[proofplan] We first treat the diagonal coefficient $\mu_x(\Delta)=(E(\Delta)x,x)_H$. Since $E(\Delta)$ is an [orthogonal projection](/theorems/437), this coefficient is the squared norm of $E(\Delta)x$, so it is positive; strong countable additivity of the projection-valued measure then gives countable additivity after pairing with $x$. For general $x,y$, we use the complex polarization identity, with the convention that the [Hilbert space](/page/Hilbert%20Space) [inner product](/page/Inner%20Product) is linear in the first argument, to write $\mu_{x,y}$ as a fixed finite linear combination of diagonal positive measures. This representation gives countable additivity and finite total variation. [/proofplan]

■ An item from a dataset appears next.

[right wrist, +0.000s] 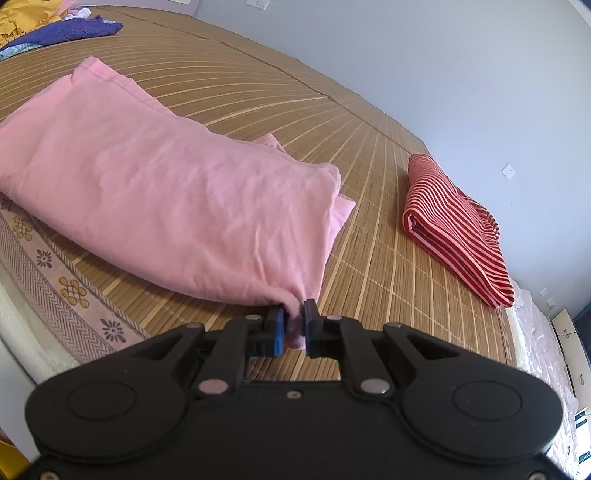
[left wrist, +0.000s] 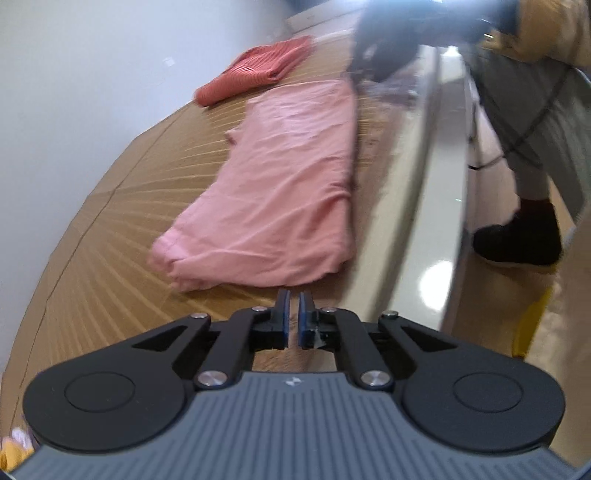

[step:Prove positivity and total mass for diagonal coefficients] Fix $x\in H$. Define \begin{align*} \mu_x:\mathcal B(K)\to [0,\infty),\qquad \Delta\mapsto (E(\Delta)x,x)_H. \end{align*} For each $\Delta\in\mathcal B(K)$, the operator $E(\Delta)$ is an orthogonal projection, hence $E(\Delta)^*=E(\Delta)$ and $E(\Delta)^2=E(\Delta)$. Therefore \begin{align*} \mu_x(\Delta)=(E(\Delta)x,x)_H=(E(\Delta)^2x,x)_H=(E(\Delta)x,E(\Delta)x)_H=\|E(\Delta)x\|_H^2\ge 0. \end{align*} Thus $\mu_x$ is positive as a set function. Since $E(K)=I$, where $I\in\mathcal L(H)$ is the identity operator on $H$, we have \begin{align*} \mu_x(K)=(E(K)x,x)_H=(x,x)_H=\|x\|_H^2. \end{align*} In particular, the total mass of $\mu_x$ is finite. [/step]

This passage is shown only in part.